[Goal of the exercise]
Only the count is expected: the number of lines below that contain "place".

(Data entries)
%%
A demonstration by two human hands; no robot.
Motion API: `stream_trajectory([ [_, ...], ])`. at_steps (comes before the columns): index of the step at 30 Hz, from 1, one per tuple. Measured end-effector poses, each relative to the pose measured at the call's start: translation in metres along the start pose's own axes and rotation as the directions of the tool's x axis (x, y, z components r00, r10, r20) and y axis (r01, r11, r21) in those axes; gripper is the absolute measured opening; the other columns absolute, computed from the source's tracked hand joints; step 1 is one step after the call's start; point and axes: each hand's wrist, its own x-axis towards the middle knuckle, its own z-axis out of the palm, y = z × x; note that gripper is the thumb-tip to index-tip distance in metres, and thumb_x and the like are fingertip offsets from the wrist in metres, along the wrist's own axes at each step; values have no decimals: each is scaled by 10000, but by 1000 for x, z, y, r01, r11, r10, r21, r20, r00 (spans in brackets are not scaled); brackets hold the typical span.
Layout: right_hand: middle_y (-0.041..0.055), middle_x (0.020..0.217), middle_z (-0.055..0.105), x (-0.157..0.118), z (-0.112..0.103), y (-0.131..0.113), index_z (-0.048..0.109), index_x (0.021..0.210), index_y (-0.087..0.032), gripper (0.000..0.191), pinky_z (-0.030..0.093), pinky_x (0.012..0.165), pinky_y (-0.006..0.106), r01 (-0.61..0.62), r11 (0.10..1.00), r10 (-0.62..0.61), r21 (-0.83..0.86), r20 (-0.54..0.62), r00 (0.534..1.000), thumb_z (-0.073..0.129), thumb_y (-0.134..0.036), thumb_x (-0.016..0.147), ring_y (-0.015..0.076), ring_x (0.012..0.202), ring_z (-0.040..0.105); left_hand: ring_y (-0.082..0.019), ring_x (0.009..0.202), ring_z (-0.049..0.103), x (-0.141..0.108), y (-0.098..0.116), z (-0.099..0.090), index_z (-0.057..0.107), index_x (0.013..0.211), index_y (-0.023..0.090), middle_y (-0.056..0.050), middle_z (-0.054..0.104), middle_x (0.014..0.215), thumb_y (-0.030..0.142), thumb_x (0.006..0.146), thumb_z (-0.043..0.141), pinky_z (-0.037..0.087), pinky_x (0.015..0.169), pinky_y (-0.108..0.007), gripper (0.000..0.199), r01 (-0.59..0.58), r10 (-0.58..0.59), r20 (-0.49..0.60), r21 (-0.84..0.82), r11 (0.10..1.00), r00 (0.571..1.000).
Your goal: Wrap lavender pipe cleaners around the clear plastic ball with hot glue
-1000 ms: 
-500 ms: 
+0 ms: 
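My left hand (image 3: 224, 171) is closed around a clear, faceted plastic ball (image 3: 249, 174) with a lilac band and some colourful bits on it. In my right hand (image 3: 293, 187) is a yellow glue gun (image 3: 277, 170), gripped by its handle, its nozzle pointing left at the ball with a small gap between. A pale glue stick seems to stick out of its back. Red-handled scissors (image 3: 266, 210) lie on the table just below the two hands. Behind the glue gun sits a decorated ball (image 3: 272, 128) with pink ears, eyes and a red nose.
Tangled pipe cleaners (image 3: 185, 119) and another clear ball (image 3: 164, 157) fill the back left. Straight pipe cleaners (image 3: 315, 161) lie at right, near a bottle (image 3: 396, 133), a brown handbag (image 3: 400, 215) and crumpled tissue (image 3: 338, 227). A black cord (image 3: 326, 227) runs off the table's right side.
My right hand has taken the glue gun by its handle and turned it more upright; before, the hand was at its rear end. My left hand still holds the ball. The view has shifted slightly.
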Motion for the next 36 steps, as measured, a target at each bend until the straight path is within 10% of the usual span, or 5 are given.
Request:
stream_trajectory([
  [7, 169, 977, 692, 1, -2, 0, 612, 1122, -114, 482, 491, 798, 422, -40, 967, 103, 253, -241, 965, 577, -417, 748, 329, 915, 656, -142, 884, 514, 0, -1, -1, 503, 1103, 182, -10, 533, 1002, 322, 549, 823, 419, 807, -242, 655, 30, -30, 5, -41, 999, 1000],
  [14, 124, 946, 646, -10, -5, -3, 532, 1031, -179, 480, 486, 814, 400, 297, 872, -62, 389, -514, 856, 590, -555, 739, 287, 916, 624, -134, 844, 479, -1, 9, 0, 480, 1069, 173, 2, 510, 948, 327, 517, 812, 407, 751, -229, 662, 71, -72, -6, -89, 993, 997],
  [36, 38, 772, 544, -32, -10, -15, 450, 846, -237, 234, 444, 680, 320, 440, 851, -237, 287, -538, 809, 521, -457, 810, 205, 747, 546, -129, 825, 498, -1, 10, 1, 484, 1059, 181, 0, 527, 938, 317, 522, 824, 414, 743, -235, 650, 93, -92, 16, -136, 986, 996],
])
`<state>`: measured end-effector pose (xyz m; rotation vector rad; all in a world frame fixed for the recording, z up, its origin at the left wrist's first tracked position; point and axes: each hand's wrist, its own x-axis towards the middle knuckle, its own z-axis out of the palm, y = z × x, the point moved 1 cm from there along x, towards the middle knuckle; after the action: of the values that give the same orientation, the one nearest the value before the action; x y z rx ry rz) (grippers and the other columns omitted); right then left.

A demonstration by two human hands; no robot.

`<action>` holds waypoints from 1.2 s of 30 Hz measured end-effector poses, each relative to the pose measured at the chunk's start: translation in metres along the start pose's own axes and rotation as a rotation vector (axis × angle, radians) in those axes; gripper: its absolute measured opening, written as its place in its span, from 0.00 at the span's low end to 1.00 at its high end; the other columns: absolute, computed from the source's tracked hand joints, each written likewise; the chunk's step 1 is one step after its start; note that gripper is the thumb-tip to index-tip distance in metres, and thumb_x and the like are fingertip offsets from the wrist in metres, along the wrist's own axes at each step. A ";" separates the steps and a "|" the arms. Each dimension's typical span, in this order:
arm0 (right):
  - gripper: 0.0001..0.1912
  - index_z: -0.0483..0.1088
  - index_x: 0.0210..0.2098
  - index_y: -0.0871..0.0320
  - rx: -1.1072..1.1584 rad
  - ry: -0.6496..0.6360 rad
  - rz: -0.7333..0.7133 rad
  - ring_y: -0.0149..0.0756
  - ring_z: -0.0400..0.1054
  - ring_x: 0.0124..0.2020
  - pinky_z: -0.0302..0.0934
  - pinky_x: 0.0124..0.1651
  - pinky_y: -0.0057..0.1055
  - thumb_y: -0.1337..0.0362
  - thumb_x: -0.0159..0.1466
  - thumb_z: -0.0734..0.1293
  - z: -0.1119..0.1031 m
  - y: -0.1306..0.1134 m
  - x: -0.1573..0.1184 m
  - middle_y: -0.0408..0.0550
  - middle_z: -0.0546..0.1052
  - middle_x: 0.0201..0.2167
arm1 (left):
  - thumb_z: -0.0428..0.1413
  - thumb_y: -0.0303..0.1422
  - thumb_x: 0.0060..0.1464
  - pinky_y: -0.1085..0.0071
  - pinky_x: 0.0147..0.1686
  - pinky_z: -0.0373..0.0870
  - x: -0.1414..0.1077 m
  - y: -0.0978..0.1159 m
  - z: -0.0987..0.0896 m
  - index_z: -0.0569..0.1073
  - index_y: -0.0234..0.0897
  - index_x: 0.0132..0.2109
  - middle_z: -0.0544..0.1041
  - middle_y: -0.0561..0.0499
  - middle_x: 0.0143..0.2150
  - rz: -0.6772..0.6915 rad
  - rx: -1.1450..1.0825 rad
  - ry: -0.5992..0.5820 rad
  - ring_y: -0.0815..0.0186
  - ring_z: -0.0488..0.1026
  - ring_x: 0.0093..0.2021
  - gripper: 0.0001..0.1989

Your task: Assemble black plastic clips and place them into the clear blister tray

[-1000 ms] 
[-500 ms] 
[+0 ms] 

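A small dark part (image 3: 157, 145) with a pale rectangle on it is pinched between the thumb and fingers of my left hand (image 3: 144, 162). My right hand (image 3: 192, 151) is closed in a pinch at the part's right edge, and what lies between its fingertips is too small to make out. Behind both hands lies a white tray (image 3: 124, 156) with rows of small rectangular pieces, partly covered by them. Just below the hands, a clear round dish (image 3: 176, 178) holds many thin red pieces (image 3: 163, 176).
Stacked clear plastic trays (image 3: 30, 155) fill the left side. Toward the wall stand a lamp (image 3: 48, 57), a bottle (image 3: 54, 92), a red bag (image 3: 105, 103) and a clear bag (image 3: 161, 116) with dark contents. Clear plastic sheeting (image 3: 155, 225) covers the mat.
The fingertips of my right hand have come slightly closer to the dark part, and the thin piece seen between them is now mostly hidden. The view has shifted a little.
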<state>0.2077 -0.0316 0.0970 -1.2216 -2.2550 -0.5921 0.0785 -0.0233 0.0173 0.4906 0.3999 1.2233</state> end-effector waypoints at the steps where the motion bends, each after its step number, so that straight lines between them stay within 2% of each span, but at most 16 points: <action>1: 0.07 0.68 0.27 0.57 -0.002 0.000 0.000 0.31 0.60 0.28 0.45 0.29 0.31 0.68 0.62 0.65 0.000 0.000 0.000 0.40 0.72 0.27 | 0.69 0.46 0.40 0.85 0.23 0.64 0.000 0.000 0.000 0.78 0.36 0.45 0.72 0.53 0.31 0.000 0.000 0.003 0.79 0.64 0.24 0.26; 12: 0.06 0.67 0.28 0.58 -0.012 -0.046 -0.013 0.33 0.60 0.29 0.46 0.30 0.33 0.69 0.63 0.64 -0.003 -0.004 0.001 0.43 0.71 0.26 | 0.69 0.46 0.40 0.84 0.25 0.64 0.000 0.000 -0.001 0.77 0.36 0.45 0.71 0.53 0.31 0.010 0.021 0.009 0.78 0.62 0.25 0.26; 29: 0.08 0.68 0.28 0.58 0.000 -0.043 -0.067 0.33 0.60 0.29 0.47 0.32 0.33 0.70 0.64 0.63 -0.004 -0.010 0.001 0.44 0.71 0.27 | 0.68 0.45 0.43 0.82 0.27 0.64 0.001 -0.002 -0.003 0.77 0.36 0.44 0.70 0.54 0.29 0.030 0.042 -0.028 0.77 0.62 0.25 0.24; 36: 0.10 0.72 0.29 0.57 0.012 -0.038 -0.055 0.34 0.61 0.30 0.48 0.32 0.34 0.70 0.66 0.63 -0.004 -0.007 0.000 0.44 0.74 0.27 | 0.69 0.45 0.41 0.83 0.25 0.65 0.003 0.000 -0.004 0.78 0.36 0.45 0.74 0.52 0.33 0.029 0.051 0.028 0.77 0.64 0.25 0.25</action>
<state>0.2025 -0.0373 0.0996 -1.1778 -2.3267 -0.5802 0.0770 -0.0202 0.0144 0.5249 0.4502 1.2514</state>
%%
[Completed task]
2